Diese sozial- und ordnungspolitischen Entwicklungen drohen noch mehr Menschen von existenzsichernden Leistungen auszuschließen und in prekäre Arbeits- und Lebensverhältnisse zu drängen. Wir beurteilen sie als sozialpolitisch fatal. Außerdem weisen wir darauf hin, dass die Regelungen in weiten Teilen auch rechtlich unzulässig sind (3). Wir fordern die Rücknahme des Gesetzesentwurfes und der Arbeitshilfe sowie eine Kehrtwende in der Sozialpolitik: Alle Menschen, die in Deutschland leben, sollen hier Anspruch auf existenzsichernde Leistungen haben, unabhängig von Aufenthaltsstatus und Erwerbstätigkeit. Statt Aufgaben von Strafverfolgungs- und Ausländerbehörden zu übernehmen, sollten Sozialbehörden Antragsstellende bei der Inanspruchnahme ihrer Rechte unterstützen, ihre Existenzsicherung garantieren und sie dadurch auch vor Überausbeutung schützen.

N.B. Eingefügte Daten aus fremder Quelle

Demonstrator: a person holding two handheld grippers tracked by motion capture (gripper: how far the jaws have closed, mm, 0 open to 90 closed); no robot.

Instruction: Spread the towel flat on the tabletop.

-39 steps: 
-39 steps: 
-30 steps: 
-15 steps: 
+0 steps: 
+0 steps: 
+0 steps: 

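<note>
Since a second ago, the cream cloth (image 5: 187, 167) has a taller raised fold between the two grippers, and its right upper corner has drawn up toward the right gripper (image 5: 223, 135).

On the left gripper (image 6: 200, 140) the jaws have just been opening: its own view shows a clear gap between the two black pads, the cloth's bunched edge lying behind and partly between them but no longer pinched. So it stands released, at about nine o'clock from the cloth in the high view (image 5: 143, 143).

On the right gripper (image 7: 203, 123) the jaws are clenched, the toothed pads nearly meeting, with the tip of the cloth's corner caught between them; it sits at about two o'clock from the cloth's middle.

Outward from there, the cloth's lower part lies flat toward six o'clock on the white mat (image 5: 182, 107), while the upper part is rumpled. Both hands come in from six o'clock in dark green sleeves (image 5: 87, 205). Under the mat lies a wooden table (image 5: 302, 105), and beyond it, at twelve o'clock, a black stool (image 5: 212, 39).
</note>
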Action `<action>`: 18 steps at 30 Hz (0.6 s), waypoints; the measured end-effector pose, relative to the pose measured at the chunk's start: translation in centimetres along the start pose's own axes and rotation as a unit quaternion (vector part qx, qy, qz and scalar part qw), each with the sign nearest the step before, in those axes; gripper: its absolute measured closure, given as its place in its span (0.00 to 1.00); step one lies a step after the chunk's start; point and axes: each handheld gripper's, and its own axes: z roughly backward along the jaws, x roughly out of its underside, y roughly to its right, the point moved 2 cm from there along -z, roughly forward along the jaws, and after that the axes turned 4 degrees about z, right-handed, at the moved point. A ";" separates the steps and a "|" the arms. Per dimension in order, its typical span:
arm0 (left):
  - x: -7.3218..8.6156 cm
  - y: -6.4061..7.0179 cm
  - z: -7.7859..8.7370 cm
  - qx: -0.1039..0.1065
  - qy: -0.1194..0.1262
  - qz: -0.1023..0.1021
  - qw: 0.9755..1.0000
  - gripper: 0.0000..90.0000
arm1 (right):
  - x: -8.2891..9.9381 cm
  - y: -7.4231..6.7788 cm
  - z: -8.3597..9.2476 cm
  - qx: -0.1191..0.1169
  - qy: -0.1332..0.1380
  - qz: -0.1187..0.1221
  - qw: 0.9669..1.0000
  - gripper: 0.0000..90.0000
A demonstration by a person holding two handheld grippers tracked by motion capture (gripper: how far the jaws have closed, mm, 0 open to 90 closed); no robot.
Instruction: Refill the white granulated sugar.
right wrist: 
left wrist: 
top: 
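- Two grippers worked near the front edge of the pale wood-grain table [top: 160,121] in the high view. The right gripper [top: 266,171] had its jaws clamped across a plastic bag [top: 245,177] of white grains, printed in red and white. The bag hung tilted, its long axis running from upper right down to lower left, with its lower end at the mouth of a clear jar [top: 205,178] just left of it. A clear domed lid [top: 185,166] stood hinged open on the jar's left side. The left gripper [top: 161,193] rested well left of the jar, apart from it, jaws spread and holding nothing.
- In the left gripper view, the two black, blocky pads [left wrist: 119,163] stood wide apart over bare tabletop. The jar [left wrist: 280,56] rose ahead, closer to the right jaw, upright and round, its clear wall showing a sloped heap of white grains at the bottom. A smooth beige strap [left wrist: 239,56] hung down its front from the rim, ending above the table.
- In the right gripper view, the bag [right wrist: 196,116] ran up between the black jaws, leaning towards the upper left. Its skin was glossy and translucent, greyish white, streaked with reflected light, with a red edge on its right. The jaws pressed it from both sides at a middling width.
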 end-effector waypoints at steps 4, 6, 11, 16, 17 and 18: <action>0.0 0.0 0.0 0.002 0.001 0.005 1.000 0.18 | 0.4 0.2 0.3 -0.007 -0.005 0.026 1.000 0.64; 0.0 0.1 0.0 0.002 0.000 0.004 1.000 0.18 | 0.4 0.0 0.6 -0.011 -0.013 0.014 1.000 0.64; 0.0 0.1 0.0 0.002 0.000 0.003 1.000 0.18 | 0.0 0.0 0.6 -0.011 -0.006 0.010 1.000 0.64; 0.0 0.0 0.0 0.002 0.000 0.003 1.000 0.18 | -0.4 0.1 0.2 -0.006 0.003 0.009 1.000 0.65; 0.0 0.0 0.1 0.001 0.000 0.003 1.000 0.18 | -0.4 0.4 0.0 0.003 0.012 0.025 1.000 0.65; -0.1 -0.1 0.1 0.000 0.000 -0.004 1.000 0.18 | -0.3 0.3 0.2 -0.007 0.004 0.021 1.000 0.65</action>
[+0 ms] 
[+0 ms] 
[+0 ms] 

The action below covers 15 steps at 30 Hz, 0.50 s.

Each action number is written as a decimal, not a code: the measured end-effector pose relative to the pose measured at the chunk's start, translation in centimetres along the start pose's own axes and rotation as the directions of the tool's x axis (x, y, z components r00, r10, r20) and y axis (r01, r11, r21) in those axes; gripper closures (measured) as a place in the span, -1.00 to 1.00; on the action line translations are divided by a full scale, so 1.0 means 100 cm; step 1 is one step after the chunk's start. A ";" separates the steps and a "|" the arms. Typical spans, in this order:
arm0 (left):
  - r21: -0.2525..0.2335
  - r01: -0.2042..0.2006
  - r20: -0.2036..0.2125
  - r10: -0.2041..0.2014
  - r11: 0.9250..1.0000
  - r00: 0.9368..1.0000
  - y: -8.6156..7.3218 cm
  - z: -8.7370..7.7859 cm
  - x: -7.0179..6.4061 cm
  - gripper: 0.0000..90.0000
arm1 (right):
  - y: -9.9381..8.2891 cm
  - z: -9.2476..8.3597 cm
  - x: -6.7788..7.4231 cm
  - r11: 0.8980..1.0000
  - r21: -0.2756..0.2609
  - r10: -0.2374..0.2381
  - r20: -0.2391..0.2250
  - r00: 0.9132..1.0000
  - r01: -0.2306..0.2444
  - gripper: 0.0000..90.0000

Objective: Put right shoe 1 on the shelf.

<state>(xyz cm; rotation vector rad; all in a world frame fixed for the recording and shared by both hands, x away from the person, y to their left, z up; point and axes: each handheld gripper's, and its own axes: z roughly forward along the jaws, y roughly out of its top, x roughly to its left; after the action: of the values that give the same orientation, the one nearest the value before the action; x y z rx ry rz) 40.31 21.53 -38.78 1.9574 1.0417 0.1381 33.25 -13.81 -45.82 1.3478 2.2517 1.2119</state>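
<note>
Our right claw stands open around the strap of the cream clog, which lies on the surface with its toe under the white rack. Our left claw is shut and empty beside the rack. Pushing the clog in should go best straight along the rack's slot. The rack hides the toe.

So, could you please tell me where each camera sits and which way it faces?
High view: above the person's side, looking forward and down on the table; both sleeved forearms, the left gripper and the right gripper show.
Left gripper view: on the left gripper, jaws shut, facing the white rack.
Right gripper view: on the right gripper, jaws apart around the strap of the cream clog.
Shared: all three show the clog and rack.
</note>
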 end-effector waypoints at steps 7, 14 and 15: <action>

Für mehr Infos siehe unseren Blog https://europainbewegung.de


(1) Der Gesetzentwurf des „Gesetzes gegen illegale Beschäftigung und Sozialleistungsmissbrauch“ der Bundesregierung:
https://www.bundesfinanzministerium.de/Content/DE/Gesetzestexte/Gesetze_Gesetzesvorhaben/Abteilungen/Abteilung_III/19_Legislaturperiode/Gesetz-zur-Staerkung-der-FKS/2-Regierungsentwurf.pdf?__blob=publicationFile&v=2


(2) Die Arbeitshilfe „Bekämpfung von organisiertem Leistungsmissbrauch durch EU-Bürger“ der Bundesagentur für Arbeit wird bei der Pressekonferenz am 1. April vorgestellt.


(3) Siehe u. a. die Stellungnahmen der GGUA und des DAV sowie das Urteil des EuGH (Az. C-322/17).